2026年3月26日、北米大陸では連邦選挙を巡る政治的駆け引きが経済・通商政策に具体的な影響を与え始めています。米国の中間選挙に向けた政策議論、メキシコの新政権による貿易政策の変更、そしてカナダの連邦選挙後の経済計画が、関税、サプライチェーン、国内投資といった多岐にわたる分野で新たな動向を示しています。

メキシコ:新政権下の貿易政策とUSMCA見直し

メキシコ政府は2026年3月26日、官報を通じて鉄道用レール(HS7302.10.02)に関する関税割当の設定を公布しました。これは、2027年3月31日までの期限で15万トンを無税とするもので、2026年1月6日に発効した20%の一般関税率引き上げからの方針転換を示しています。この措置は、中国からの鉄鋼輸入に対するメキシコの関税措置と密接に関連しており、中国製レールが他国より27%以上低い輸出単価であることが、今回の関税割当設定の背景にあると分析されています。

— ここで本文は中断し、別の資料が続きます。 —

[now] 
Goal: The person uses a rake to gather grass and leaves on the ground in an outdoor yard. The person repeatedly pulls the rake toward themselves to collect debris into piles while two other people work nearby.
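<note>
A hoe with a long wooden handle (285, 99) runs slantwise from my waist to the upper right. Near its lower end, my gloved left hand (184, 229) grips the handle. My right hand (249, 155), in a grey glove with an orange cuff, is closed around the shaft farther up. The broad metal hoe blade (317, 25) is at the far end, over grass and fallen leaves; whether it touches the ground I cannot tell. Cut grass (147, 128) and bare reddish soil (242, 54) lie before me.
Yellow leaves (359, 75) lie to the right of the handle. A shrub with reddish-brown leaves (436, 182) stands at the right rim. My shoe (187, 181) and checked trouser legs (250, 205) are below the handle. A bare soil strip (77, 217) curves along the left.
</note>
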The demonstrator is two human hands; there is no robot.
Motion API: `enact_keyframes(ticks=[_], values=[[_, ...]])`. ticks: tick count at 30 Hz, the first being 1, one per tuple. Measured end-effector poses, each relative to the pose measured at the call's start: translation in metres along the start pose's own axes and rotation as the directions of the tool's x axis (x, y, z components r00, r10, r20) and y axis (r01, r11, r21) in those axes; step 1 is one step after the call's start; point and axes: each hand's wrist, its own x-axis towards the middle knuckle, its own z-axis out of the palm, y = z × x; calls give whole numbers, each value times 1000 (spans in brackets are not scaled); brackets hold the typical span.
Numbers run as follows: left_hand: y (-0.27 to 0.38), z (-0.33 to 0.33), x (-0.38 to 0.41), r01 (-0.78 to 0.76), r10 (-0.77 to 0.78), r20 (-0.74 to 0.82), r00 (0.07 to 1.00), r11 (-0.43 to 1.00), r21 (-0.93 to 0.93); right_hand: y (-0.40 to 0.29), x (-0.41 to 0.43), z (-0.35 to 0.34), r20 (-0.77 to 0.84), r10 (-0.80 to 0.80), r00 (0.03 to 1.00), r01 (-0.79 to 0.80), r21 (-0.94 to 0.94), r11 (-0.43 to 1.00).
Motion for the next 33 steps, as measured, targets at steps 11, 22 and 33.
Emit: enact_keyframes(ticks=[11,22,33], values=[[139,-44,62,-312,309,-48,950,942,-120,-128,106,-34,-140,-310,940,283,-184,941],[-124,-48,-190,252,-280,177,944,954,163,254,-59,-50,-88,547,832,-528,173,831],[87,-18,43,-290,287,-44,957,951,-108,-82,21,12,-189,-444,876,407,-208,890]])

一方、クラウディア・シェインバウム大統領は3月25日、USMCA(米国・メキシコ・カナダ協定)の見直しが順調に進んでいると発言しました。これに先立つ3月16日には、米国との間でT-MEC(USMCAのメキシコでの呼称)見直し協議が開始されており、サプライチェーンの強化やアジア依存度の低減が主要な議題となっています。

米国:中間選挙と関税政策の不確実性

2026年11月3日に予定されている米国中間選挙は、トランプ政権の政策運営に大きな影響を与えています。トランプ大統領は3月5日、各国に対する一律10%の関税を15%に引き上げる可能性を示唆し、貿易政策における強硬姿勢を改めて鮮明にしました。

しかし、この動きに対しては国内からの反発も強く、3月6日にはニューヨーク州やカリフォルニア州を含む24州がこの関税の差し止めを求めて提訴しました。 また、2月20日には連邦最高裁が広範な関税賦課を大統領権限の逸脱と判断し、メキシコ・カナダからの25%追加関税が失効したことは、今後の関税政策の方向性に不確実性をもたらしています。

2026年の米国経済は、大型減税の効果で底堅く推移し、物価はやや高めの伸びが予想されています。 中間選挙の年の株価は、年前半は軟調に推移し、秋以降に上昇するというアノマリーが指摘されており、市場は政治動向を注視しています。

カナダ:連邦選挙後の経済政策と地域経済の動向

カナダでは、2026年3月26日にオンタリオ州のピーター・ベスレンファルビー財務大臣が「2026年度予算:オンタリオ州を守るための計画」を発表しました。この予算は、雇用創出、投資誘致、税負担軽減を主要な目的とし、G7で最も競争力のある経済の構築を目指すものです。この予算は、関税問題や経済的不確実性に直面する中で策定されました。

2025年4月28日のカナダ連邦選挙では、マーク・カーニー党首率いる自由党が政権を維持しました。 新政権は、AIの商業化に向けた年間1,200万カナダドルの予算や、中小企業向けの年間1億カナダドル相当のAI導入税額控除といったテクノロジー分野支援策を打ち出しています。 カーニー首相は財政抑制を政権の優先事項としており、今後の経済政策の舵取りが注目されます。